What this task involves => Quote the data exactly, first line to the line containing "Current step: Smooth", with no pictures.

Input records =>
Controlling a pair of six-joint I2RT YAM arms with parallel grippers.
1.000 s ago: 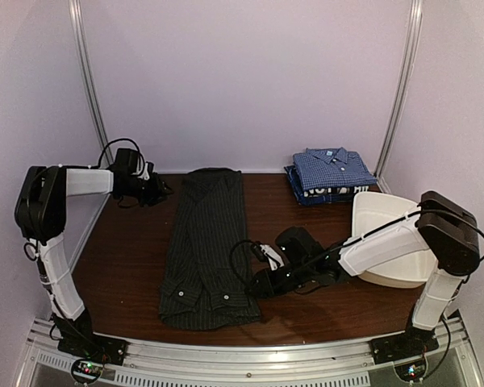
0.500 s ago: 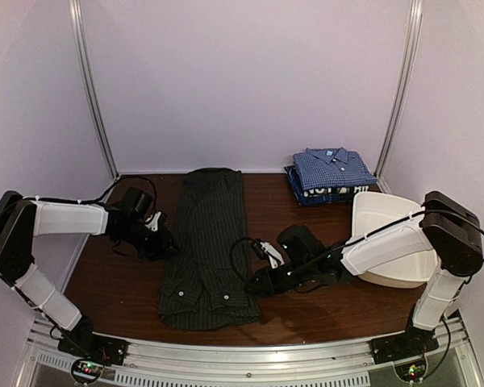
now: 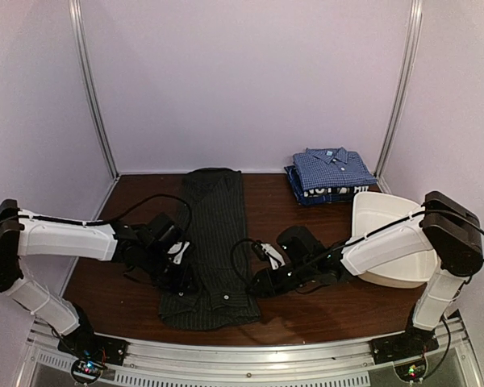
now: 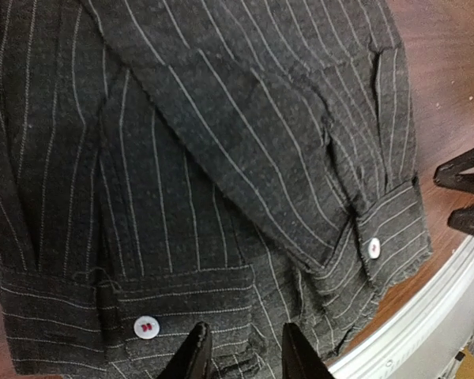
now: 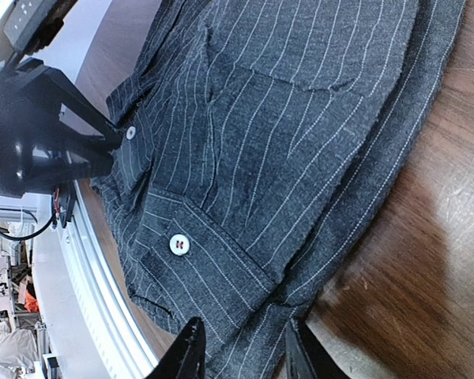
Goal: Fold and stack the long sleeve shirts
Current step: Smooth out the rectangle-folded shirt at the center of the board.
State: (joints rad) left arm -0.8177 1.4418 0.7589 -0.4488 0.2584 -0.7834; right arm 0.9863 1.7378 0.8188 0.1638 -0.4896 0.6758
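Note:
A dark charcoal pinstriped shirt (image 3: 208,242) lies folded into a long strip down the middle of the table, its cuffs with white buttons (image 4: 145,326) at the near end. My left gripper (image 3: 185,279) hovers over the near left corner of that strip. In the left wrist view its jaws (image 4: 243,359) stand open over the cuff cloth (image 4: 221,158). My right gripper (image 3: 256,284) sits low at the near right edge of the strip. Its jaws (image 5: 243,355) are open and straddle the shirt's edge (image 5: 300,118). A folded blue checked shirt (image 3: 333,167) rests on a folded navy shirt (image 3: 327,192) at the back right.
A white oblong tub (image 3: 387,234) stands at the right, partly under my right arm. The metal rail (image 3: 250,363) runs along the near table edge, close behind the shirt's near end. Bare brown tabletop (image 3: 129,242) shows left of the shirt.
My left arm has swung from the far left corner of the table forward to the shirt's near left corner, its jaws narrowing a little. The right arm has not moved.

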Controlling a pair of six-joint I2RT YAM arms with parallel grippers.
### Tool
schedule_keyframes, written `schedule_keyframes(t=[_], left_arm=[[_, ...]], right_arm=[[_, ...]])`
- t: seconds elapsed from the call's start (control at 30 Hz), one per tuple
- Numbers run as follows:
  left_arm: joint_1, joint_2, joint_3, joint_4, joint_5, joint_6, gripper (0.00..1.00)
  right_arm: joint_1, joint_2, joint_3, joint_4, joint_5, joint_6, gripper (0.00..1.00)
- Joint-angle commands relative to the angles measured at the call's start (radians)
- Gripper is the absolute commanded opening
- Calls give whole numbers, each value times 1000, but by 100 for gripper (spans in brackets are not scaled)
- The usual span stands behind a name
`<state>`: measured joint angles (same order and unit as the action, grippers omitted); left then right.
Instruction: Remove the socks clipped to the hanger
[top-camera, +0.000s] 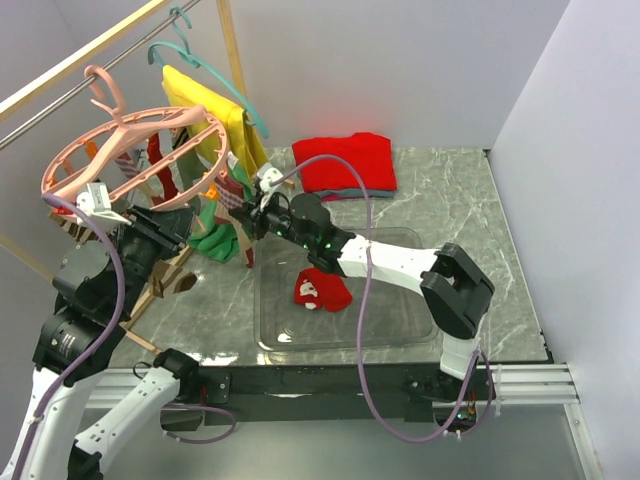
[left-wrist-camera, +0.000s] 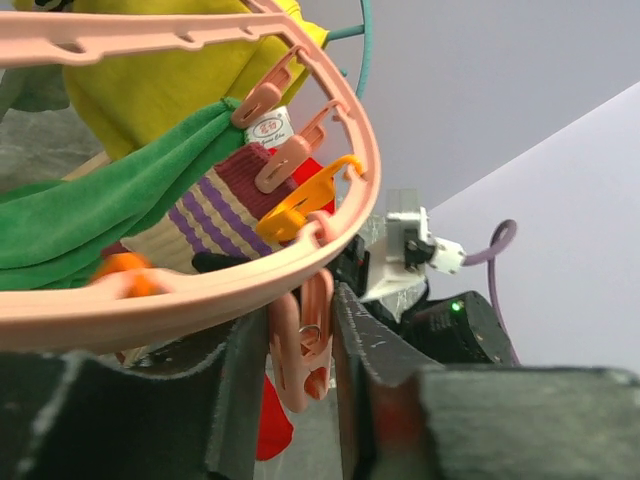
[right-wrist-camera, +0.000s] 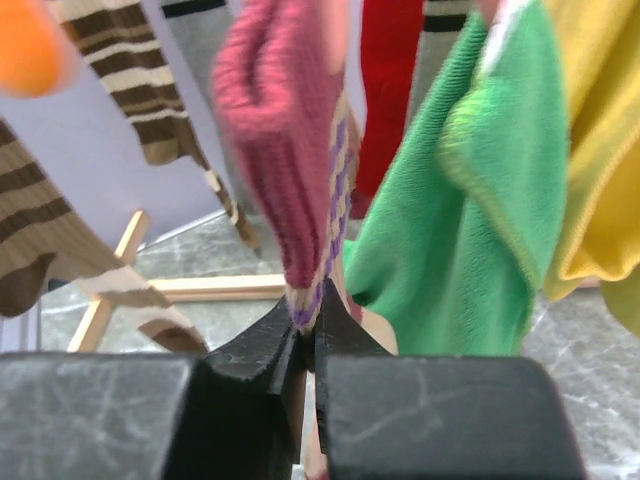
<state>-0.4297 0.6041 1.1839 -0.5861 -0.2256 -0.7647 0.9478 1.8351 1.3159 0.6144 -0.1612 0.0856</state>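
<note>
The pink ring hanger (top-camera: 130, 160) hangs from a rail at the upper left, with several socks clipped under it. My left gripper (left-wrist-camera: 300, 370) is up under the ring's rim (left-wrist-camera: 200, 290), its jaws pressed on both sides of a hanging pink clip (left-wrist-camera: 300, 345). A maroon, tan and purple striped sock (right-wrist-camera: 290, 160) hangs from a clip (left-wrist-camera: 285, 165). My right gripper (right-wrist-camera: 308, 345) is shut on that sock's lower tip, and it also shows in the top view (top-camera: 245, 215). A red sock with a white figure (top-camera: 320, 290) lies in the clear bin (top-camera: 400, 330).
A green cloth (right-wrist-camera: 470, 200), a yellow shirt (top-camera: 215, 110) on a teal hanger (top-camera: 200, 60), brown striped socks (right-wrist-camera: 130, 70) and a red sock (right-wrist-camera: 390, 90) hang close by. A wooden rack frame (right-wrist-camera: 200, 288) stands below. A folded red garment (top-camera: 345, 163) lies at the back.
</note>
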Motion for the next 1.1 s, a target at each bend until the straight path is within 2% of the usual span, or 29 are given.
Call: schedule_keyframes(t=[0.0,0.07,0.17,0.2,0.3,0.33,0.43,0.63,0.8,0.97,1.07], left_arm=[[-1,-29,5,-35,8,28,39],[-1,-43,6,-52,8,28,44],[-1,-64,6,-77,40,25,60],[-1,-69,-3,-78,110,33,71],[0,-89,-17,-93,218,50,81],[-1,-96,-20,-103,297,53,83],[0,-119,-10,-153,400,56,83],[-1,-145,20,-185,482,15,80],[-1,-92,74,-265,333,-60,78],[-1,-40,91,-222,229,-142,76],[-1,-14,88,-215,143,-171,73]], right_arm=[[66,-132,-30,-4,48,-41,1],[86,-161,-41,-30,83,-66,0],[124,-195,-75,-64,123,-76,0],[129,-204,-83,-74,126,-76,0],[146,-244,-110,-105,147,-102,0],[151,-263,-119,-113,158,-115,0],[164,-290,-115,-168,195,-115,0],[207,-297,-73,-314,319,-112,0],[282,-319,-86,-352,420,-158,0],[356,-333,-81,-357,610,-233,0],[384,-339,-78,-340,661,-250,0]])
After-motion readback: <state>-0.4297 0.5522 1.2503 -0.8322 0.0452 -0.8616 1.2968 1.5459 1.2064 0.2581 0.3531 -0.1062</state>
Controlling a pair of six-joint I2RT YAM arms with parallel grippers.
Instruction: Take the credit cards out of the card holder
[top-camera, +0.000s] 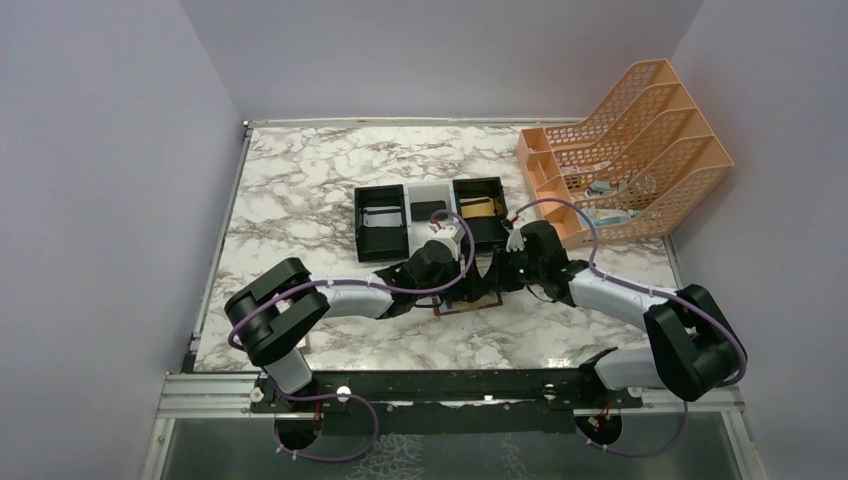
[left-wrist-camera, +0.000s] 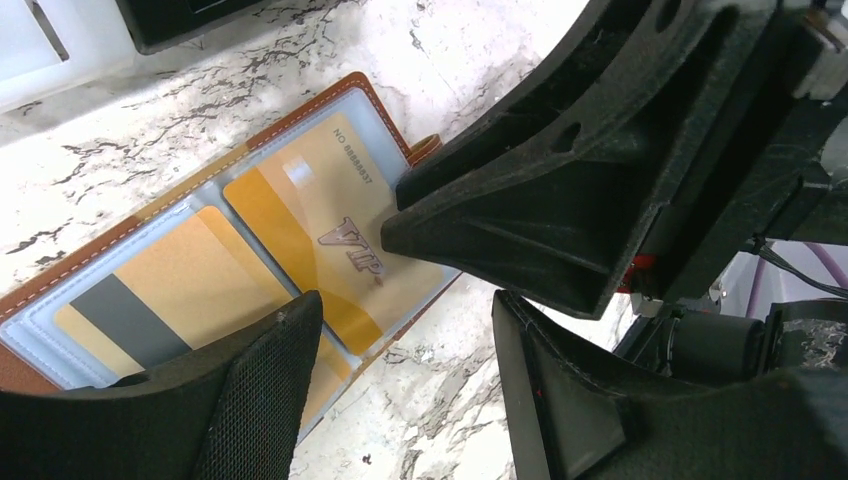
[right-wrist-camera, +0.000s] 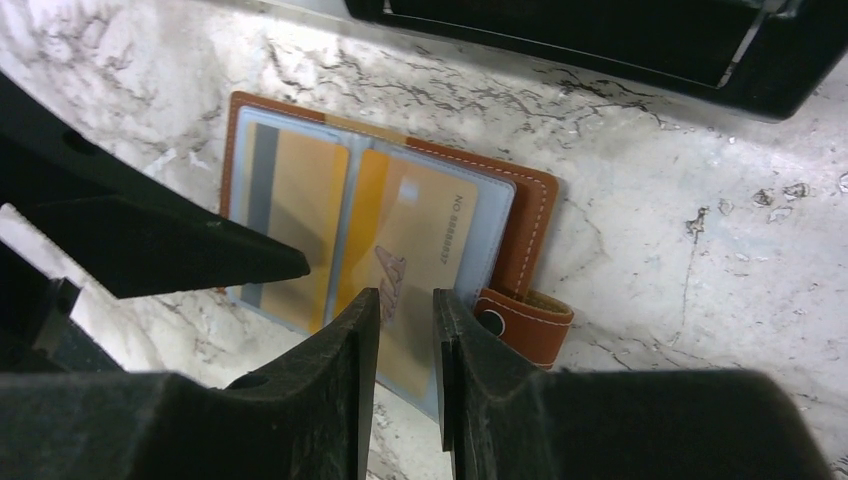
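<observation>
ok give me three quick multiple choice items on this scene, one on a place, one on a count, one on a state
1. Where is the holder?
A) on the table, before the tray
B) inside the tray
C) lifted in the air

2. How many cards show in its pockets?
A) one
B) two
C) five

3. The holder is:
A) snapped shut
B) standing on edge
C) lying open

Answers:
1 A, it lies flat on the marble just before the tray.
2 B, a VIP card and a striped card.
3 C, both pockets face up and the snap tab hangs loose.
</observation>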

Written solution =>
Controlling a pair of six-joint I2RT YAM arms with parallel grippers.
1.000 s ago: 
0.500 s ago: 
now: 
now: 
now: 
Goal: Fold and stack the long sleeve shirts
Current step: Smooth out the rectangle-folded shirt at the center of the board.

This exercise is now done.